The ref finally snaps, pointing toward the sideline and motioning for Mads to get off the field.
Coach Carmichael’s there in seconds, dragging him back by the arm, shouting over the crowd.
My teammates form a wall around me as the trainer jogs over, and I can still hear Mads’ voice echoing across the pitch, curses swallowed by the roar of the stands.
After the trainer fixes me up, I finish the match running on nothing but adrenaline, body strung tight, every second dragging.
The referee lifts the whistle to his mouth, three sharp blasts cutting through the noise.
Game over. The scoreboard stays frozen at 1–0—our goal is the only one all night. The Vipers win.
The crowd erupts, players throwing their arms up, some collapsing straight to the grass in relief. After ninety minutes of tackles, missed chances, and bruises that’ll bloom by morning, we’ve held them off. One goal was enough.
By the time I limp back into the locker room, my ankle taped tight, the noise from the stadium feels like a dream.
The girls are buzzing, replaying saves and tackles, high-fiving through exhaustion.
My jersey clings with sweat, grass stains streaking down my legs, but the ache in my body can’t touch the feeling of satisfaction.
I sink onto the bench, letting my head fall back against the cinderblock wall.
Across the room, Mayson’s already dissecting plays, Lucy peels off her jersey and immediately starts dancing, hips shaking like the scoreboard was all her doing.
Sam’s humming something under her breath as she shoves gear into her bag.
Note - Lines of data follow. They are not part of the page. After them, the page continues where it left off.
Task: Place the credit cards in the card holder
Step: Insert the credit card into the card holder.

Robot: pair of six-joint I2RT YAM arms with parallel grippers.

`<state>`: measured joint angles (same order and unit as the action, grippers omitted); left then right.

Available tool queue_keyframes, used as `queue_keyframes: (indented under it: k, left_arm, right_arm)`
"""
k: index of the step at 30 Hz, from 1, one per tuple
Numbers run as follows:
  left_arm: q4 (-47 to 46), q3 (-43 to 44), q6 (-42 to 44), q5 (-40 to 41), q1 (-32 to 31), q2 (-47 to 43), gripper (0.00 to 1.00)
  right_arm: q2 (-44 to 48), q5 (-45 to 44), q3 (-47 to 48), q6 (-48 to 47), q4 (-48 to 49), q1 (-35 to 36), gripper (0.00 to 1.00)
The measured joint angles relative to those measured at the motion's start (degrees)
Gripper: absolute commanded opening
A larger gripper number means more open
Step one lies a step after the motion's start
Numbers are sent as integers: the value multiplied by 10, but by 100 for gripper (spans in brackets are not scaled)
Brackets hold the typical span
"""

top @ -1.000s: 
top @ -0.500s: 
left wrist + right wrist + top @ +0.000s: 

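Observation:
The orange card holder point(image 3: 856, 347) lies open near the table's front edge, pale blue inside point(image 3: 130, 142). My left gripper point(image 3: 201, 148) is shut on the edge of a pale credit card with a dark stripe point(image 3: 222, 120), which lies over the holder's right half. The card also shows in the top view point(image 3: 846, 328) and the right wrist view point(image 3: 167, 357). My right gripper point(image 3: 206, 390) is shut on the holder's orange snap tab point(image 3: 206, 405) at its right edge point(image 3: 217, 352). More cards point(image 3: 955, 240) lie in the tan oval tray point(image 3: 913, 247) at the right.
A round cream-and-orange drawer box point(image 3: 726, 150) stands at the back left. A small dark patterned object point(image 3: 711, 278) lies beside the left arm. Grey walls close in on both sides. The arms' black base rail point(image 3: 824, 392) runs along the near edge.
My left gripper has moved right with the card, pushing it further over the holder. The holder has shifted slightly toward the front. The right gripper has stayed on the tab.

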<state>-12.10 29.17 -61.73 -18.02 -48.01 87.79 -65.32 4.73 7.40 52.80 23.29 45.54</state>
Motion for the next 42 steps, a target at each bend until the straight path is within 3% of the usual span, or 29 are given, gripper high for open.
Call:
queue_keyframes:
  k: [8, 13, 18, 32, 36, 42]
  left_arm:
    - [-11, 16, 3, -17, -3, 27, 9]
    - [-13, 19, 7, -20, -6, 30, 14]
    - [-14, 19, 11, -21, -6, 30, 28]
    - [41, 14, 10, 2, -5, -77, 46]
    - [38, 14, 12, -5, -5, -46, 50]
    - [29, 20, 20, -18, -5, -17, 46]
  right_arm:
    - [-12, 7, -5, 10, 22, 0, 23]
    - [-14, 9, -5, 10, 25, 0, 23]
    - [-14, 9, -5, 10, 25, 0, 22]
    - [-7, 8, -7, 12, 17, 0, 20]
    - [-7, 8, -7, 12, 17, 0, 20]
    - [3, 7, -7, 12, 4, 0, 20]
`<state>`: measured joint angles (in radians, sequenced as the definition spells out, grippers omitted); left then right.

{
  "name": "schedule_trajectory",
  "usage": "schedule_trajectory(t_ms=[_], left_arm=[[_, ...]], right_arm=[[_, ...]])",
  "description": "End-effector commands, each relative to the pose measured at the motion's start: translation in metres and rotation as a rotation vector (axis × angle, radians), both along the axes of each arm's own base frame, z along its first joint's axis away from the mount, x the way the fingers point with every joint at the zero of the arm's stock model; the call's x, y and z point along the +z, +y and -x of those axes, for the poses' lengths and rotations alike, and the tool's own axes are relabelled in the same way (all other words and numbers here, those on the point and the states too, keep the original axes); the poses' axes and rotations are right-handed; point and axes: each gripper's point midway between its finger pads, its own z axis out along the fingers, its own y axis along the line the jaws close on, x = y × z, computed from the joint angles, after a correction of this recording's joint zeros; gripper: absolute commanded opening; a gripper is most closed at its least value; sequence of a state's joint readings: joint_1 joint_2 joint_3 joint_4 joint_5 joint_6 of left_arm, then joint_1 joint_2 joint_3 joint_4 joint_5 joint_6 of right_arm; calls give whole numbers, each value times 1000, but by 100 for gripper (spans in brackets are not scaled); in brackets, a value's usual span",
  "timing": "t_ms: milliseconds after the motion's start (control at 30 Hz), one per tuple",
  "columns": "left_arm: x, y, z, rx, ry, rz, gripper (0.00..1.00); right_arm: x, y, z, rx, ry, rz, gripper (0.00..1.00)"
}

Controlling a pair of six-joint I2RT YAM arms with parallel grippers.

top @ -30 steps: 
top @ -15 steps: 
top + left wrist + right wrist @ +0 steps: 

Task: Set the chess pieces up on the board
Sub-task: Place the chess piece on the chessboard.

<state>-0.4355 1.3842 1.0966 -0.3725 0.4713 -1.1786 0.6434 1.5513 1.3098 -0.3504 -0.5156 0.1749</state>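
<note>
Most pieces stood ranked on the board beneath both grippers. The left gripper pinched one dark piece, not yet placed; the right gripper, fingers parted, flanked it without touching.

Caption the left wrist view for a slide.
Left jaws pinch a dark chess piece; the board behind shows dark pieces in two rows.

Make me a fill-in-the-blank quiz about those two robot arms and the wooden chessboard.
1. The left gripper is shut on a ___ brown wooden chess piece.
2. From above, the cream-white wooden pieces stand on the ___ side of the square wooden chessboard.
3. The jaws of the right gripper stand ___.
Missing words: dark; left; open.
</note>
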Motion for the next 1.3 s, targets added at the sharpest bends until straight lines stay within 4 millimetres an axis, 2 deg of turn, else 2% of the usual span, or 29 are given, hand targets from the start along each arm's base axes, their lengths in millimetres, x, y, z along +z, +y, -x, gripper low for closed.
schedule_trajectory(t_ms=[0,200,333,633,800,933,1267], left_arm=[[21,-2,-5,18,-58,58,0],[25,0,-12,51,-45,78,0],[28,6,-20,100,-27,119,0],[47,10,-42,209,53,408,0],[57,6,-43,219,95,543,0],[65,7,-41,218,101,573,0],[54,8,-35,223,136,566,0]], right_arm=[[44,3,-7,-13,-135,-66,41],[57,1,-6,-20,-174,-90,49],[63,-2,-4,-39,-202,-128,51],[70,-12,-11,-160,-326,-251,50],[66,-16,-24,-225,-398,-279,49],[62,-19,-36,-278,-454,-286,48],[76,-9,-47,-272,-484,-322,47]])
Normal postgame chaos.
But through it all, I can feel him.
Mads is outside somewhere, pacing, probably still arguing with Carmichael, still furious at the ref, still burning with all the fire I saw when he charged onto the field.
My chest tightens, a mix of pain and something else I can’t name. Because the truth is, I’ve never had anyone lose their mind on my behalf before. Not like that.
I close my eyes, let the noise of my team wash over me, and try not to think about the fact that my ankle throbs in time with my pulse—and that Mads Keller just made it impossible to pretend this thing brewing between us is casual.